Thursday, February 15, 2018

Ambushing Researchers

I’ve been running ActiveMSers for a dozen years now, and while I’ve been to many MS summits and events, I’d never been to a full-on research conference. That all changed with a recent visit to San Diego where ACTRIMS, the Americas Committee for Treatment and Research in Multiple Sclerosis, was being held. It was as advertised: some 1,000 acclaimed MS researchers and clinicians at the top of their game. A restaurant nearby that has a wall with some 1,000 piranha skulls that was just too cool not to take a picture of and stick in this blog. And a dude named Dave. Oh gawd.

Now I didn’t get here because researchers were eager to have a rabble-rousing amateur comedian/MSer harassing them. No, that was Actelion, a pharmaceutical company—recently acquired by Janssen—preparing to enter the MS space with a novel combination treatment (full disclosure: they sponsored my trip and provided a small honorarium). They brought out me and a handful of other well-known MS advocates to pick our brains and get input on their newly launched clinical trial, POINT.

Without going into great detail—because, well, if I told you, I’d have to, you know—POINT is a placebo-controlled Phase 3 clinical trial looking at adding on the oral drug ponesimod to patients currently taking Tecfidera. Since I am not relapse remitting and don’t take Tec, I have no skin in this game. But a month ago by chance (before Actelion even talked to me), I was chatting with my neuro, himself a renown MS researcher, about any exciting MS research on the near horizon. And he mentioned this study specifically. He was that excited about its prospects and the potential power of this combination therapy in MS. So for Tecfidera users interested in furthering research trials, this may be a treatment that could supercharge your MS therapy. Details and eligibility criteria are here.

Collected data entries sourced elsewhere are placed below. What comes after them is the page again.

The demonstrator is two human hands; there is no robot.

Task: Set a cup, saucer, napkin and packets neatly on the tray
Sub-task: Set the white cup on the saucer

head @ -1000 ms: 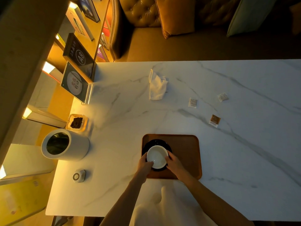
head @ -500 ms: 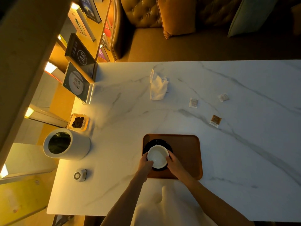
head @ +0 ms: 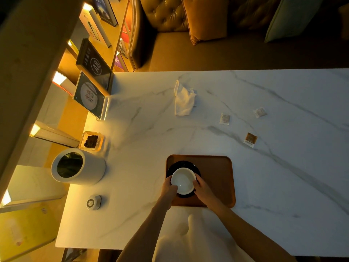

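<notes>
White porcelain sits between the two hands: the cup [head: 183,180] is held from both sides, the left hand [head: 169,187] curled against its left wall and the right hand [head: 203,189] curled against its right. It stands mouth up on the black saucer [head: 181,164], whose dark edge shows just beyond the knuckles. The saucer lies on the left half of the brown tray [head: 217,178]. I take the two-sided hold to be for centring, since a nudge from either side brings the cup to the middle of the saucer without tipping it. From above I cannot tell whether its foot is fully down.

Keeping the pair to the left leaves tray surface bare on the far side of the right hand, and I judge that room is meant for the rest. The napkin [head: 184,100] lies crumpled on the marble table [head: 283,167], well beyond both hands and straight ahead. It will likely need flattening to look neat. Ahead and to the right of the right hand lie the brown packet [head: 250,139], nearest, then a pale packet [head: 224,119] and a second pale packet [head: 260,112] furthest out. They lie apart from one another and none touches the tray.

Off to the left of the left hand stand a white canister [head: 79,167], a small dish [head: 91,141] of something dark and a round disc [head: 93,202].
</notes>
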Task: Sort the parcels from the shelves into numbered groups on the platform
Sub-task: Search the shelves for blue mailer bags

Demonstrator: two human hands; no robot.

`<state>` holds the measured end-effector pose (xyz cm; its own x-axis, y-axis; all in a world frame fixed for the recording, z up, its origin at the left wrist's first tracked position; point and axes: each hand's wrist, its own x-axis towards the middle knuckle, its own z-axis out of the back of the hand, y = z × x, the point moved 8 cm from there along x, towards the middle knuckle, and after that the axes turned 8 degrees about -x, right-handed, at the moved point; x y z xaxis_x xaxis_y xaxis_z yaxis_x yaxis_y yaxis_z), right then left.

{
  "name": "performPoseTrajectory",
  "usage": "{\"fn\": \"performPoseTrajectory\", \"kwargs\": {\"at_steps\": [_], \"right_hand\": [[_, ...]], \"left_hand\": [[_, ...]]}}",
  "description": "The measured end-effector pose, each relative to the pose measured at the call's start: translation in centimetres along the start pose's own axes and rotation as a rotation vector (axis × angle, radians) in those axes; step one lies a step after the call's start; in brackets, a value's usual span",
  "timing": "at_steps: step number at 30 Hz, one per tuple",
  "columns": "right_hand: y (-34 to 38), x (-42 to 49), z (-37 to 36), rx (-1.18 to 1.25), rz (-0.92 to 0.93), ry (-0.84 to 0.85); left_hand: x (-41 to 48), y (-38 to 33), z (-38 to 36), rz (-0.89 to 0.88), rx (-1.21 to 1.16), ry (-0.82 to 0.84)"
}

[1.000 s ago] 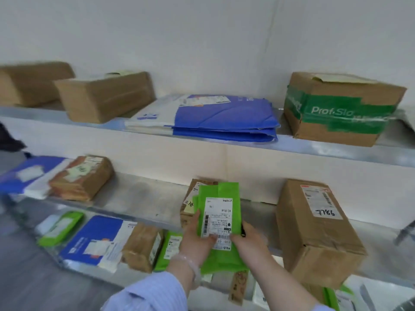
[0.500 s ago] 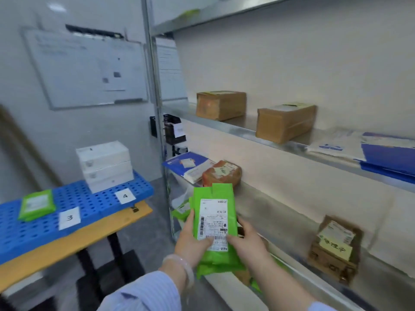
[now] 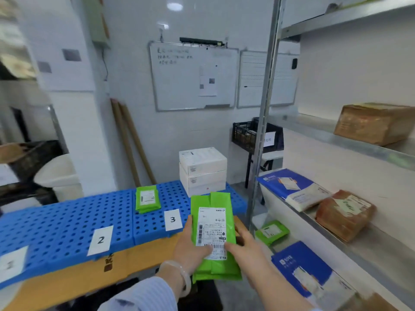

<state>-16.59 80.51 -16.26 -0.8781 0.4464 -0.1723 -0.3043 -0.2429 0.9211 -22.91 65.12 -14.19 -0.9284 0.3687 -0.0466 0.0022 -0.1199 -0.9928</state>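
I hold a green parcel [image 3: 213, 234] with a white label upright in front of me. My left hand [image 3: 190, 248] grips its left edge with the thumb on the label. My right hand [image 3: 244, 248] grips its right side. The blue perforated platform [image 3: 67, 221] lies ahead on the left, with paper cards marked 1 [image 3: 10, 263], 2 [image 3: 100, 240] and 3 [image 3: 172, 219]. Another green parcel [image 3: 147, 198] lies behind card 3. Stacked white boxes [image 3: 202, 170] stand at the platform's far right end.
Metal shelves [image 3: 350, 135] on the right carry a brown box [image 3: 375, 122], a blue and white mailer [image 3: 292, 189], a taped brown parcel [image 3: 343, 214], a green parcel [image 3: 271, 231] and a blue mailer [image 3: 303, 270]. The shelf post [image 3: 265, 113] stands close to the platform's end. A black crate [image 3: 249, 135] sits behind.
My view has swung left from the shelves to the numbered platform. Both hands have kept hold of the green parcel and carried it along toward the platform.
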Motion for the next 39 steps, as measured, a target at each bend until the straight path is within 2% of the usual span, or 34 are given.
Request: {"fn": "performPoseTrajectory", "kwargs": {"at_steps": [9,16,23,32,36,39], "right_hand": [[2.5,12.3,-9.7,-0.007,-0.065,0.15],[3.8,25.3,-14.5,0.021,-0.109,0.245],[5.1,37.1,-18.3,-0.085,-0.118,0.303],[3.9,46.7,-24.0,-0.249,-0.107,0.26],[3.1,48.8,-25.8,-0.283,-0.125,0.229],[3.2,49.4,-26.7,-0.357,-0.097,0.252]], "left_hand": [[10.4,5.0,9.0,0.19,-0.068,-0.145],[22.0,7.3,12.4,0.243,-0.134,-0.235],[32.2,10.3,15.4,0.341,-0.129,-0.346],[43.1,15.9,18.1,0.427,0.02,-0.298],[45.3,18.0,18.4,0.498,0.094,-0.271],[46.3,18.8,18.3,0.513,0.206,-0.191]]}}
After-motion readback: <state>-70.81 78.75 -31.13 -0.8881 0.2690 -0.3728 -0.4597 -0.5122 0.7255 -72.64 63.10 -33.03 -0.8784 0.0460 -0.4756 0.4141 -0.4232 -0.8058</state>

While Actelion had the “pleasure” of experiencing my humor for hours on end, researchers were not left totally in the lurch, in some vast, empty, Dave-free void. I made sure of that fact the moment my Uber pulled up to the hotel where the meeting was being held, when I ran into a colleague and leading researcher from iConquerMS who recognized me immediately. (An aside, I volunteer for iConquerMS and they are the leading patient-powered MS research network in the world. We need your participation in critical patient surveys to uncover patterns that could lead to a cure for MS. Here’s how you can help.)

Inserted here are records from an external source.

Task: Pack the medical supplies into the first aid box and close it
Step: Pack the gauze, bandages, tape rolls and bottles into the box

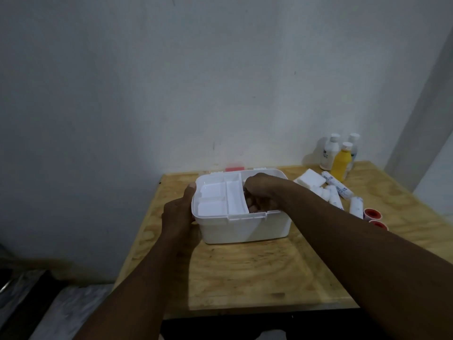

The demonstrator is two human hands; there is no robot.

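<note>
The white first aid box (245, 229) stands open on the wooden table (245, 278). A white inner tray (213, 192) with several empty compartments fills its left part. My left hand (179, 214) clasps the box's left side, thumb on the rim. My right hand (262, 192) reaches into the right part, fingers curled around the tray's right edge. What lies under that hand is hidden. To the right of the box lie white gauze pads (310, 179), several bandage rolls (338, 186) and two red-cored tape rolls (371, 213).
Three bottles stand at the back right by the wall: a white one (328, 153), a yellow one (342, 163) and one behind them (354, 143). The box lid with a red part (234, 169) hangs behind the box. The table's left and front edges drop off to the floor.
</note>
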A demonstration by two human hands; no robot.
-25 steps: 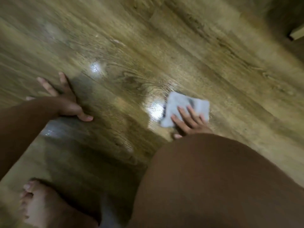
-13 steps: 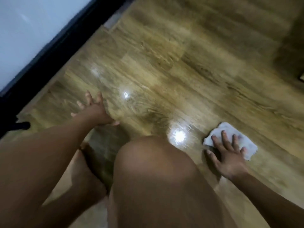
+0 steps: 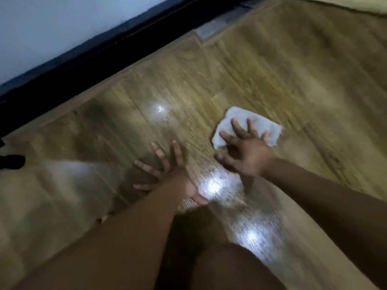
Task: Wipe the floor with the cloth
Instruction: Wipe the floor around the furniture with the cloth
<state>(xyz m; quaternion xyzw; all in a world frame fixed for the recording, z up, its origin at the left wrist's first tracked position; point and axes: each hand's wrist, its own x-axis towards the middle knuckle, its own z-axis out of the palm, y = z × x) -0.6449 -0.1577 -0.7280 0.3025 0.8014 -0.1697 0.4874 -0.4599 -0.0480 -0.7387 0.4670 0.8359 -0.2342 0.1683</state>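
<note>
1. The glossy wood-grain plank floor (image 3: 272, 76) showed bright light reflections; a black baseboard strip (image 3: 104, 57) ran under a pale wall (image 3: 52, 28).
2. The crumpled white rectangular cloth (image 3: 270, 127) lay flat on the floor, its long axis running left to right.
3. The right hand (image 3: 245, 151) pressed on the cloth, fingers spread flat, gripping nothing.
4. The left hand (image 3: 169, 174) lay splayed wide on bare floor nearby.
</note>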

Then, using my honed inner radar and expert intuition, I skipped checking in and headed straight into the unmistakable den of MS researchers preparing for an intense, 3-day conference: the bar. My, how convenient, since a beverage sounded good to me, too. But I made a critical error. My wheelchair lacks a cup holder. I was left with a Sophie’s Choice. Sip a Manhattan and Tweet about how I almost met world-renown researchers. Or forgo the beverage and accost every table, reminding each and everyone involved in MS research to get a move on and cure this thing already.

By the time I was finished making my rounds, it was well past midnight, I hadn’t gotten up to my room yet (!!!), and I was darn thirsty. But I learned a lot a lot. Too much to put in a little blog post. My biggest takeaway was the passion and surprising giddiness about the future of multiple sclerosis research. To a fault, all accosted were not only happy to talk to me (as if they had a choice), but also genuinely excited about the progress, and I’m pretty sure it wasn’t the liquor talking. I got the honest sense that this isn’t just a paycheck to them, and many had deeply personal stories about how MS has affected their lives, their families.

When I asked one researcher what message I should take back to my readers, she looked at me with a dead seriousness: “There is hope. Tell them there really, really is hope. I see it. I absolutely see it.”

I could tell you about the conference and some of the interesting talks (including one about HSCT and the trial I participated in specifically). I could tell you about randomly rolling up to people to pick their brains while I conveniently filled them in on ActiveMSers. And I could tell you about how I even harassed one of the keynote speakers moments before his big lecture. (“Boy, I would be hate to be the guy talking to a crowd this huuuge—oh wait, that’s going to be YOU. Oh, jeeze, never mind, you are going to slay. Don’t be nervous.”)

But I just want to tell you that in our world of multiple sclerosis there is hope. And I saw it firsthand.

4 comments:

Anonymous said...

Yes Dave, whenever I have met researchers like you are describing (which is quite infrequently relative to your efforts), I have always been impressed by their enthusiasm with the effort and accomplishments which are taking place. It is truly heart warming to see these people so excited and working so hard for our sake. There is no doubt that there is an incredible team of scientists working on our behalf to solve the multitude of problems involved with this disorder. Support these people however and whenever you can!

Larry

Dave Bexfield said...

Larry, word. I would also use the term woke, but I'm not entirely sure how to use that properly in today's vernacular.

Kim Standard said...

I like this hope. I really believe it too. When I started this MS road there really was no hope. Now I walk, and I know others that walk again....not totally cured yet but have hope...

Dave Bexfield said...

Kim, I definitely walked (er, rolled) away impressed.